Concrètement, à quoi cela peut ressembler chez Best Buy ?

Quand j’ai pris les rênes du groupe, tout le monde pensait qu’on allait mourir, notamment à cause du développement d’Amazon. En réalité, c’était à cause de la qualité de service dans les magasins qui s’était détériorée. Les vendeurs n’étaient pas très engagés. Au bout de quelques années de travail, une histoire m’est remontée. Un jour, dans l’un de nos magasins de Floride, un petit garçon qui avait reçu à Noël une figurine de dinosaure, est venu avec sa maman car son dinosaure était malade, sa tête était déconnectée du corps. L’enfant voulait que l’on guérisse son dinosaure. Deux Blue Shirts, des vendeurs, ont pris le jouet et ont mené derrière le comptoir une opération pour le guérir. Évidemment ils lui ont substitué un dinosaure neuf. Imaginez le bonheur du petit garçon ! Est-ce que vous pensez qu’il y a une procédure chez Best Buy sur la gestion des jouets malades ? Voire un mémo du PDG ? Les vendeurs ont trouvé dans leur cœur cette envie de créer du bonheur. Et ils ont senti qu’ils avaient la liberté de le faire.

Qu’est-ce que cela dit de l’entreprise ?

J’ai appris cette histoire au moment où nos ventes s’accéléraient de manière quasi irrationnelle. Je me suis dit, "c’est ça qui est en train de se passer". On a créé un environnement dans lequel 100 000 personnes ont envie de rendre d’autres personnes heureuses.

Comment définit-on la raison d’être d’une entreprise ?

La mission d’une entreprise, sa raison d’être, se trouve à l’intersection de quatre cercles : de quoi le monde a besoin, quelles sont les compétences uniques que j’ai en tant qu’entreprise, quels sont les sujets qui me passionnent et comment je peux gagner de l’argent ? Elle doit être authentique et crédible. Ce qui n’est pas simple !

Comment avez-vous fait pour que votre raison d’être soit comprise de vos équipes ?

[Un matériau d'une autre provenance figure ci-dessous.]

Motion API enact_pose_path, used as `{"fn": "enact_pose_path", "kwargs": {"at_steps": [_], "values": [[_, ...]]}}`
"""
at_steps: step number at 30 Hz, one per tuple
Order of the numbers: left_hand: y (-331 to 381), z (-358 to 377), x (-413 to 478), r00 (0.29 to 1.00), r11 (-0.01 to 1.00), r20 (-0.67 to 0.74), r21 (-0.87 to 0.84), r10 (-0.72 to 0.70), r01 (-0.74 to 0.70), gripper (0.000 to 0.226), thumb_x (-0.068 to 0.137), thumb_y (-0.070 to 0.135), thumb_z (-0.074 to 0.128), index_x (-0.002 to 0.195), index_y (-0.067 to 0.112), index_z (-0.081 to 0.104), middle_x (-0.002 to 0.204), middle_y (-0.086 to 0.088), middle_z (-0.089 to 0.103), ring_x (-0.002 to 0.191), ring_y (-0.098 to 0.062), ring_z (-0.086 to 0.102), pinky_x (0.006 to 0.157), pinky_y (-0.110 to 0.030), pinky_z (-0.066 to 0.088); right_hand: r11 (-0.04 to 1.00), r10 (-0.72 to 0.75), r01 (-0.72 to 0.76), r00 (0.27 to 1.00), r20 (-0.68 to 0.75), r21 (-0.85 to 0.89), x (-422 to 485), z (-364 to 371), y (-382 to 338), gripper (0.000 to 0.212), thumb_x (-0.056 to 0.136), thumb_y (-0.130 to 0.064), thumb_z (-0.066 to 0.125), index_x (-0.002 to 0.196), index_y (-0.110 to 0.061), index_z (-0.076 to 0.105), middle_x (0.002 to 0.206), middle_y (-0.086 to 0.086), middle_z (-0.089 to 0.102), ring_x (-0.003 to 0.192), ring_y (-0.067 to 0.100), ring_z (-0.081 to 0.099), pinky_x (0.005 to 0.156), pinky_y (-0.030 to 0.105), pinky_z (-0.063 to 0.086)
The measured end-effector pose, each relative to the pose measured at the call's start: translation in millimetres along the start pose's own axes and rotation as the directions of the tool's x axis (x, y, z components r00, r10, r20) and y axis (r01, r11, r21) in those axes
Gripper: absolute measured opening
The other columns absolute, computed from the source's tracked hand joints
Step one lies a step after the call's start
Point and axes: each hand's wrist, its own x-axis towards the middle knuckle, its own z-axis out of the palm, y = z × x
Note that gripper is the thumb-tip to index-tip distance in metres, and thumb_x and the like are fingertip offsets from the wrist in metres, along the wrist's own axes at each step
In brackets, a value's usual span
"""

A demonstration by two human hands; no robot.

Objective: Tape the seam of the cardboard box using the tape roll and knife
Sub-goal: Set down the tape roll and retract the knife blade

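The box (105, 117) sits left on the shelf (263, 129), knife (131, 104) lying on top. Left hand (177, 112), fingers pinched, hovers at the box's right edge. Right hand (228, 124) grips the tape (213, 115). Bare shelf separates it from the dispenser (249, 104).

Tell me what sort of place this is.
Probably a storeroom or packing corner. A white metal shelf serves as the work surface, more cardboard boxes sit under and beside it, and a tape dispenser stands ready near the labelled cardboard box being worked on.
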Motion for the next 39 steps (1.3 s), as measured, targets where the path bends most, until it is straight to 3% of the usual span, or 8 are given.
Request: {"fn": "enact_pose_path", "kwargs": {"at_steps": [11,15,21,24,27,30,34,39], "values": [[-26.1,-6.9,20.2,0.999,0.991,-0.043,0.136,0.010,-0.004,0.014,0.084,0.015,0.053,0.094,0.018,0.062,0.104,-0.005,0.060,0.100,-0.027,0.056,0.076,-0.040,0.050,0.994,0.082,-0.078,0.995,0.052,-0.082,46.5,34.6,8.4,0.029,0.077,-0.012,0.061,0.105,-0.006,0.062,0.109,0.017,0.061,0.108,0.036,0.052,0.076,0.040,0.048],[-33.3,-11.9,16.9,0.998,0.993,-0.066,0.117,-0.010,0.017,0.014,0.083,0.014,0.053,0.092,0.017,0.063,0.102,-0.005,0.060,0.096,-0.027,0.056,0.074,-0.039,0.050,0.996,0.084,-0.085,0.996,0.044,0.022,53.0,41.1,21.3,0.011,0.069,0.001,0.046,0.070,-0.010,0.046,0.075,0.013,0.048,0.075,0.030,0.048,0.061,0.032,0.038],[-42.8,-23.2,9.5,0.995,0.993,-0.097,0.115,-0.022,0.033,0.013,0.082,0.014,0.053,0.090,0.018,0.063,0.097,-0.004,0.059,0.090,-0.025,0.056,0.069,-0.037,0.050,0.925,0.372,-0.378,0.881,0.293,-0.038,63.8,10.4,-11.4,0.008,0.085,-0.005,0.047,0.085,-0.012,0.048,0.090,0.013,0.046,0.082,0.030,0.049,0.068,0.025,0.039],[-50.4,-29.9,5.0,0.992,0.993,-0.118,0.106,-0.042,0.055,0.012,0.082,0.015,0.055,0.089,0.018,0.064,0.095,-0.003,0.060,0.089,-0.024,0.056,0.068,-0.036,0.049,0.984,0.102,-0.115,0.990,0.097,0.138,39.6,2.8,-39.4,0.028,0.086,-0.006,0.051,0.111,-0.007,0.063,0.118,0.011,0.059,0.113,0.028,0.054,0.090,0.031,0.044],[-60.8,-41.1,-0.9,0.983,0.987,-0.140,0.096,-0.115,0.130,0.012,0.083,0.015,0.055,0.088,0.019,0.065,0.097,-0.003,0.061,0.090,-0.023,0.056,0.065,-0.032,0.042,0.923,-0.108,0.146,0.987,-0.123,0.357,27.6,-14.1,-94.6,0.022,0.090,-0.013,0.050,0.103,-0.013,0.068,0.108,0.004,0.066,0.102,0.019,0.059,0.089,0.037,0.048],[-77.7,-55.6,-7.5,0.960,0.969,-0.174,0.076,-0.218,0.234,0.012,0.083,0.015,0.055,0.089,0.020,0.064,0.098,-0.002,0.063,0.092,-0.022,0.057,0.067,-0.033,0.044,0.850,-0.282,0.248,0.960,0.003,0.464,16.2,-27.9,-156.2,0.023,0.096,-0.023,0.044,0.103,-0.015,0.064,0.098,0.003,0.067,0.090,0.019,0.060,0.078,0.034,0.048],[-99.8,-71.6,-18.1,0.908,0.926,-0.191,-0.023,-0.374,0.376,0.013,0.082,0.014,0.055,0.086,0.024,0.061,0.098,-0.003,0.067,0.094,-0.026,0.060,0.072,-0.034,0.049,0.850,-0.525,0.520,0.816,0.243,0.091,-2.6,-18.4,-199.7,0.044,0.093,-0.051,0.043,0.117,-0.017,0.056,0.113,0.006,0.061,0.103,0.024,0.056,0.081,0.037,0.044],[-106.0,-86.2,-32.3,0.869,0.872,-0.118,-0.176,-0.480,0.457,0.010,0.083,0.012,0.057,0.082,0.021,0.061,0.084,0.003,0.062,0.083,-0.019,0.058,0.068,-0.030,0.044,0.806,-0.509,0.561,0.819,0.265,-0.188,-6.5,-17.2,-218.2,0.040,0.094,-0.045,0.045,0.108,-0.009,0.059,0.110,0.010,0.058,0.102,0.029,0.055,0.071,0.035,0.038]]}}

En France, tout le monde se précipite pour communiquer sur sa raison d’être. Grave erreur ! Imaginez, vous travailliez chez Best Buy il y a quatre ans et on vous dit : notre nouvelle raison d’être, c’est d’enrichir la vie des gens grâce à la technologie. Vous auriez répondu : vous êtes bien sympa mais qu’est-ce que vous voulez qu’on fasse ? Il y a tout un travail à mener dans deux directions. Faire de la raison d’être la pierre angulaire de la stratégie. Et faire que chacun puisse s’inscrire dans cette histoire. Plutôt que de communiquer dessus, une de nos équipes a eu l’idée d’organiser une formation dans nos magasins. On a travaillé en petits groupes pour se raconter notre histoire et l’histoire d’un ami inspirant dans notre vie. Une jeune femme nous explique qu’elle a eu une relation de couple difficile et que Best Buy est devenu sa famille. Tout à coup, je ne la vois plus comme une salariée mais comme un être humain. Ce qu’on cherche à faire : c’est se considérer les uns les autres, et nos clients, comme des êtres humains et comme si on était un ami inspirant pour eux. Tout le monde comprend ça. Mais il est difficile d’arriver à cette simplicité existentielle.